Work request.
Please give the number of lines in the material below that contain "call", without further comment.

Given material.
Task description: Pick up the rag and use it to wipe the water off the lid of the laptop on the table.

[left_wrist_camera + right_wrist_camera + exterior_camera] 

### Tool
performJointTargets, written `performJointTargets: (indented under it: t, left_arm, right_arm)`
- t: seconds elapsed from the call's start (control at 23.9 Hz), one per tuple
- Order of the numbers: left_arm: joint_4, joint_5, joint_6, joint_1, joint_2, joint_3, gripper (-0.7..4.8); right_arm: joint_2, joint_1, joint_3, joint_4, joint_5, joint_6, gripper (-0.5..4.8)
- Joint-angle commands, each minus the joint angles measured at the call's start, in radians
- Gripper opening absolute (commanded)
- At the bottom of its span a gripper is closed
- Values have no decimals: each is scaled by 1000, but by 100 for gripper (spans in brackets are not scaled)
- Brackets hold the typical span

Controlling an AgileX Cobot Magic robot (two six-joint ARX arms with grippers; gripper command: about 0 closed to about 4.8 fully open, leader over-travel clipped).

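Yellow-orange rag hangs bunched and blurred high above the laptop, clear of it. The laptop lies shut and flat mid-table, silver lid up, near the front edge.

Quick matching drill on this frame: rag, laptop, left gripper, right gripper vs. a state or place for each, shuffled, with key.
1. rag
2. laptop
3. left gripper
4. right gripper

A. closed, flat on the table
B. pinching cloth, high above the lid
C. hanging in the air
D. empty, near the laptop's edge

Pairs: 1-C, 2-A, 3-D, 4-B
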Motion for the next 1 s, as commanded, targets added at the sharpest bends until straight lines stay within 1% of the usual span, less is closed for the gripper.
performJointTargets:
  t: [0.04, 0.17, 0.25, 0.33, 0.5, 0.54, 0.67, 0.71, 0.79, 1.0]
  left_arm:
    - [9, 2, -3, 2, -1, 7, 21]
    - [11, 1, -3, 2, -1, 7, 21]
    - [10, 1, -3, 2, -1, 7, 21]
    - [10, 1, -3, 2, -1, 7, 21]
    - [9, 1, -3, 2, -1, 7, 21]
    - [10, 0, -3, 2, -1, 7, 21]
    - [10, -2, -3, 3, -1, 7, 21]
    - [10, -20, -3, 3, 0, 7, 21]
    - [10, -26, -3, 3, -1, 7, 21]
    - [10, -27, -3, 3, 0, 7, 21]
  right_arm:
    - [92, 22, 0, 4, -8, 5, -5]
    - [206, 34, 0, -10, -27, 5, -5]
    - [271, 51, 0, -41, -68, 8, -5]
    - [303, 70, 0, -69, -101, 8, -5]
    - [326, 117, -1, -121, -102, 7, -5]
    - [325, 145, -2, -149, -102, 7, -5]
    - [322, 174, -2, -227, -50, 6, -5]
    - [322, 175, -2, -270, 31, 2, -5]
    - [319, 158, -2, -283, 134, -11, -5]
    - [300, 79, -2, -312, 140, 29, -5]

Solution for this problem.
2